■ **INSTRUCTIONS TO FOLLOW**: Here the job is to return only the lines of the material, exactly, from the first one to the line with "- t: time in".

■ **GIVEN DATA**:

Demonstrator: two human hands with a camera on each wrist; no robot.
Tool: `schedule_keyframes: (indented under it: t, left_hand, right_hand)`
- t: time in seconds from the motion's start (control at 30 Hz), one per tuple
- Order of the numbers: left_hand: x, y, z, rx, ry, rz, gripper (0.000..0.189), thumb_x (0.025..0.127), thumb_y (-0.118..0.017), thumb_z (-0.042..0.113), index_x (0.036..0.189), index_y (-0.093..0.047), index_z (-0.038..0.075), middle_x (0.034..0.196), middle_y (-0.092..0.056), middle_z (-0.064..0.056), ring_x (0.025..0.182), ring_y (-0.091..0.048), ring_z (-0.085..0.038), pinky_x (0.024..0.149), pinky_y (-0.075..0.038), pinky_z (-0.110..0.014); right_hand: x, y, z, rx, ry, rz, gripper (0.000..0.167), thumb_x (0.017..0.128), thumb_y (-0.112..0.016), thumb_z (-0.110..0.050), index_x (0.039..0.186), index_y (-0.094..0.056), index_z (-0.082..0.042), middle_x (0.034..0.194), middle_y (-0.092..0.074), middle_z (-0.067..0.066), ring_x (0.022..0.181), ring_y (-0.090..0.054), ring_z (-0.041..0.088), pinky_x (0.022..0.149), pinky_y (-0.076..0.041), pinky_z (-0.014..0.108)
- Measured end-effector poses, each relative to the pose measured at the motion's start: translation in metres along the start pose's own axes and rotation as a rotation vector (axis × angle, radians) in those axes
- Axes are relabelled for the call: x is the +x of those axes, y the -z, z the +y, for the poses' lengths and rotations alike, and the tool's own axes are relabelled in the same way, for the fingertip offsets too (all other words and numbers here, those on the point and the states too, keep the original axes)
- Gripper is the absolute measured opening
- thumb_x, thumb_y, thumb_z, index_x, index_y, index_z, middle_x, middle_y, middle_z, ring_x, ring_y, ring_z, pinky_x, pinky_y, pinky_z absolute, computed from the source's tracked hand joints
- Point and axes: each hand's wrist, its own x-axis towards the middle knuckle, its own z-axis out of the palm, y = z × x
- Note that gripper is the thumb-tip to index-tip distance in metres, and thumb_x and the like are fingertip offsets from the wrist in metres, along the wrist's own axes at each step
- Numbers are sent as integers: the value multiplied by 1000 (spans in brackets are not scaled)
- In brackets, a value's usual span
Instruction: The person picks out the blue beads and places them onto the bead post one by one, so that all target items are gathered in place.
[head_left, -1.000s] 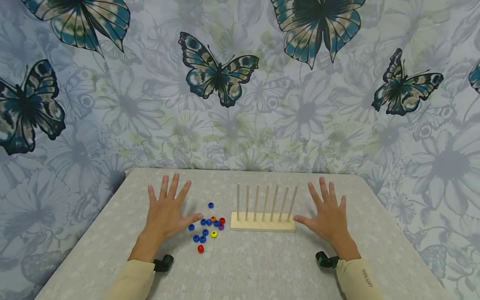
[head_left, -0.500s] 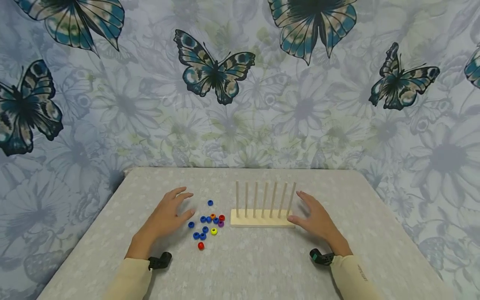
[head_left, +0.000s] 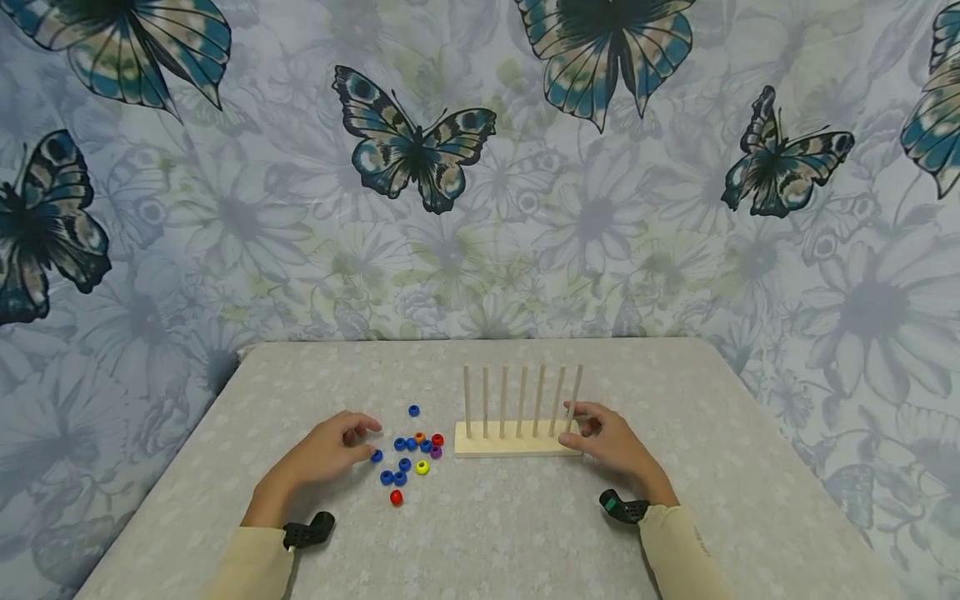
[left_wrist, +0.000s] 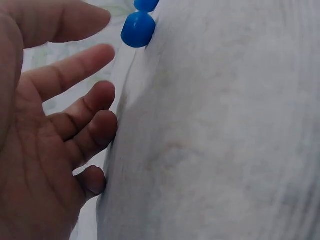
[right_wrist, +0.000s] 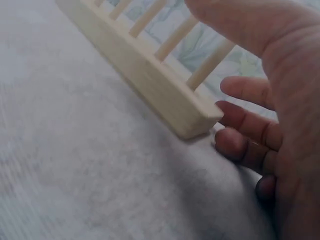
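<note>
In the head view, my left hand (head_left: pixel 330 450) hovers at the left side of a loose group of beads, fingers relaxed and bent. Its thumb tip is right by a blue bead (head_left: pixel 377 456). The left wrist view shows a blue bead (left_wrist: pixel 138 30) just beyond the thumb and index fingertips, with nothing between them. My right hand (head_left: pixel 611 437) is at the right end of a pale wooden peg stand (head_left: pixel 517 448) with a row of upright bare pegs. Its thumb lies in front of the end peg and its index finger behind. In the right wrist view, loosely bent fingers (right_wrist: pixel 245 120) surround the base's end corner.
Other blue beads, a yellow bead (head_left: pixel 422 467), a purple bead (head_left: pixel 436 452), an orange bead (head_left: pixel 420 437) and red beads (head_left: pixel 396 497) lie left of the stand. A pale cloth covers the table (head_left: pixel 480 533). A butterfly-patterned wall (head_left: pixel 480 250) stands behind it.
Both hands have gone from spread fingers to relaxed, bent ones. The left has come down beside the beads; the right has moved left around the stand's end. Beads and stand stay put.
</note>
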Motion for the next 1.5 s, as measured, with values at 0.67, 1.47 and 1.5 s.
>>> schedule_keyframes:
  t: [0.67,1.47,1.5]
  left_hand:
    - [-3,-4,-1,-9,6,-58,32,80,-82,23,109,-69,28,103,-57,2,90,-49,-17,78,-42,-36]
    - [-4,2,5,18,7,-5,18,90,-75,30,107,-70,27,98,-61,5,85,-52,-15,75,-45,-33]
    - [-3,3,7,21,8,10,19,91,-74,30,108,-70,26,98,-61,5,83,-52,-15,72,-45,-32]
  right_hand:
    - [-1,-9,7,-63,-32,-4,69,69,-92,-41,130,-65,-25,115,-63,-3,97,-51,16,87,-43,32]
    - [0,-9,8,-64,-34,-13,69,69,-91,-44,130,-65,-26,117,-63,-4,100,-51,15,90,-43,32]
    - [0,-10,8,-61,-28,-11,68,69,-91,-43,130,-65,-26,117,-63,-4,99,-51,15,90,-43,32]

■ **TASK SOLUTION**:
Demonstrator: two human hands with a camera on each wrist; no robot.
Tool: `schedule_keyframes: (indented under it: t, left_hand, right_hand)`
- t: time in seconds from the motion's start (control at 30 Hz), one per tuple

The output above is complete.